The article seeks pretty rambling and doesn't have a clear point, but I have friends in the sex-work industry and the closing part is true: like music, people don't want to pay for porn anymore, and it's making it harder and harder for non-megastars to make a living. Everybody I know making a living off porn is doing it through twitter, premium Snapchat accounts, patreon and the like, not traditional sites, and it's not easy.
I've been banging on about this point for years. Filesharing doesn't hurt megacorps, who have vast marketing departments that reliably shepherd people through the fare gates or monetize them in other ways, but indie and niche performers and creators suffer terribly because they don't have a big capital pile in addition to their labor and natural assets (whatever those happen to be).
Filehsaring has a great deal to recommend it, but ultimately it comes down to wanting something for nothing (and often whining about the very people whose performances it desires to devalue).
I tend to think that the economic value of porn would have plummeted in the past decade or so even if there were no copyright infringement. Good cameras keep getting more affordable. Today's smartphones have better video capabilities than professional video gear had at the end of the 1990s. It only takes a tiny percentage of people with exhibitionist tendencies to produce and share more new porn than anybody can watch. Most of these performers don't care about getting paid. And in this niche, true professionals have little if any quality advantage over enthusiastic amateurs.
Most of these performers don't care about getting paid.
Amateur porn is absolutely not the default, as even a cursory glance at porn sites reveals. Gonzo and amateur porn are categories but most porn is made to make a buck. Performers like getting paid because they like to eat and not be homeless, and suggesting that most of them don't want to be paid is simply not true. That's like saying most homeless people choose to be on the street - it's an excuse to ignore their problems, though I appreciate you may not have meant it that way.

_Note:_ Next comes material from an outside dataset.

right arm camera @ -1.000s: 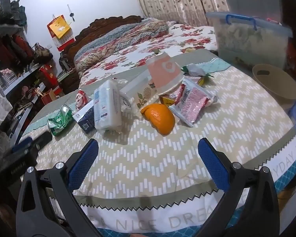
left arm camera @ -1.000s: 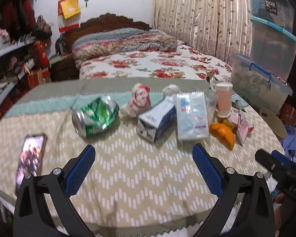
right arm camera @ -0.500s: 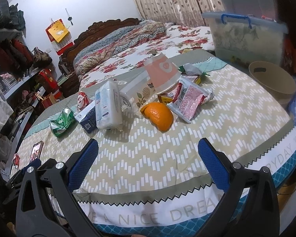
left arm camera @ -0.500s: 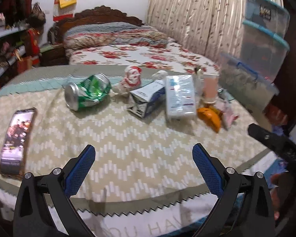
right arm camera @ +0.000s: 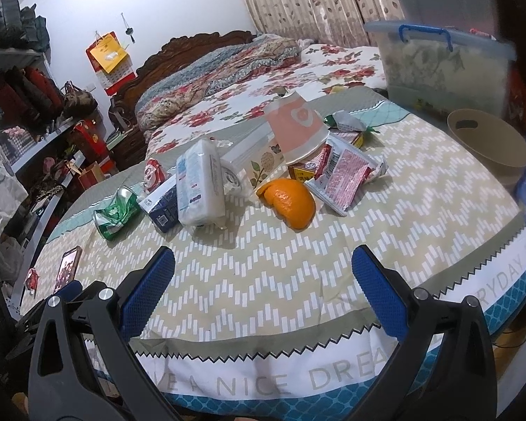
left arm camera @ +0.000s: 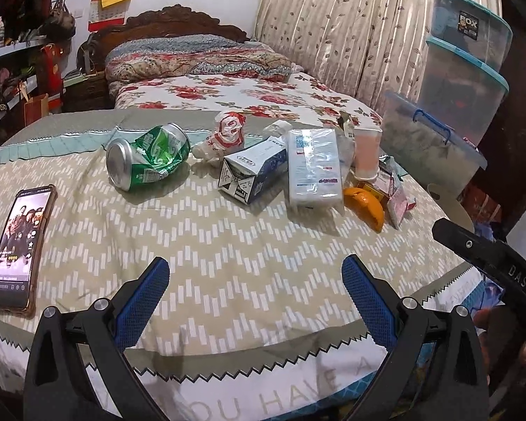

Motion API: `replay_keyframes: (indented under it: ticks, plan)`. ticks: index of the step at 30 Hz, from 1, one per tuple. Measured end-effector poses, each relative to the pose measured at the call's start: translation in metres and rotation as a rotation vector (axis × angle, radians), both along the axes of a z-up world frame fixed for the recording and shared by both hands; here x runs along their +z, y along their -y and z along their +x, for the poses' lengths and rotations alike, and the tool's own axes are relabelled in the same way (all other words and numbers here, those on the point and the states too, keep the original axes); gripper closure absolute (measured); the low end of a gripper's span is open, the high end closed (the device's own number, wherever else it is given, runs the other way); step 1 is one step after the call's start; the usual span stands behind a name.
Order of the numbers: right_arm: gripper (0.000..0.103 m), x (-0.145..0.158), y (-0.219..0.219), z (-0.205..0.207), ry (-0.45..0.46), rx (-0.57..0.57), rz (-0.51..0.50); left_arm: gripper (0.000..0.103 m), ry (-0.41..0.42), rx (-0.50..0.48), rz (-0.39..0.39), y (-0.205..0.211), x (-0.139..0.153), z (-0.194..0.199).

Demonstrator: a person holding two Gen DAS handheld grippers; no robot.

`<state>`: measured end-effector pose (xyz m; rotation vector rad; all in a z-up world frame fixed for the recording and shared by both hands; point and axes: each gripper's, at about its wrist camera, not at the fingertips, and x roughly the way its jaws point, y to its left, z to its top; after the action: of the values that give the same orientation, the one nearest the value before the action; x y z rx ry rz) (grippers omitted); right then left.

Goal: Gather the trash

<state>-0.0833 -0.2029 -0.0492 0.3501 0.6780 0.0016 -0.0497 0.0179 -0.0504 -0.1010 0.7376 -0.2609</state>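
Left wrist view shows the left gripper [left arm camera: 254, 282] with its jaws wide, holding nothing, over the blanket [left arm camera: 228, 245]. Trash lies in a row ahead: a crushed green can [left arm camera: 145, 161], a small carton [left arm camera: 252, 170], a tissue pack [left arm camera: 314, 168], a pink cup [left arm camera: 366, 152] and an orange peel [left arm camera: 364, 207]. A phone [left arm camera: 21, 245] lies well apart on the left. The right gripper [right arm camera: 263, 273] is wide too, and a tan bin [right arm camera: 491, 144] sits beside the bed

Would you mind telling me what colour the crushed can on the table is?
The crushed can is green with white markings and a silver end, clearest in the left wrist view.
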Motion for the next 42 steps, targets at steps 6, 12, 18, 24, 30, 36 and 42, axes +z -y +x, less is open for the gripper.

Btw I base my views on over a decade in the indie film (not porn) industry, and from having a lot of friends and acquaintances who are sex workers, and who are already having a tough time dealing with FOSTA/SESTA.
> Performers like getting paid because they like to eat and not be homeless, and suggesting that most of them don't want to be paid is simply not true.
He suggested no such thing, you should try reading more carefully.
> Amateur porn is absolutely not the default, as even a cursory glance at porn sites reveals.
He also never claimed that.
What he did say was that there's enough amateur exhibitionists who would do it for free and don't care about getting paid to more than satisfy the demand for porn and that's why professionals are going to continue having a hard time being paid.
Yes, but if that calculus were true, tube sites (which display viewing figures) would be dominated by amateur content and they're not. The market demonstrates a clear preference for professionally produced material.
> Yes, but if that calculus were true, tube sites (which display viewing figures) would be dominated by amateur content and they're not.
That's not a logical conclusion, so no. The market demonstrates a clear preferences for free content, that's what tube sites show; that professional content is popular when free does not demonstrate that professional content matters more than free content. That professional are having such a hard time making money in fact demonstrates the opposite, the market cares more about free than about quality. As long as people are willing to make free porn, which they are, professionals will always struggle to make money. The same is true of much art, music is another example of exactly this phenomenon.
By volume, the vast, vast majority of gay porn on the major sites (pornhub, xtube, xhamster, etc) is amateur. Similarly, if you look at the "most watched" and "top rated categories" only about 1/5 are non-amateur. Straight porn I have no idea.
> That's like saying most homeless people choose to be on the street
While hard to show real data, I have 14 years of experience in the EMS field were a LOT of our "customers" are homeless. I can say unequivocally that greater than 50% of the homeless in my jurisdiction have no desire to live a "normal" life. That is... life with a job, mortgage/rent and/or insurance... and TAXES. We (tax payers) literally pay for everything and they know it. They abuse the living shit out of the 911 system and emergency rooms because they know they will be treated regardless of the ability to pay.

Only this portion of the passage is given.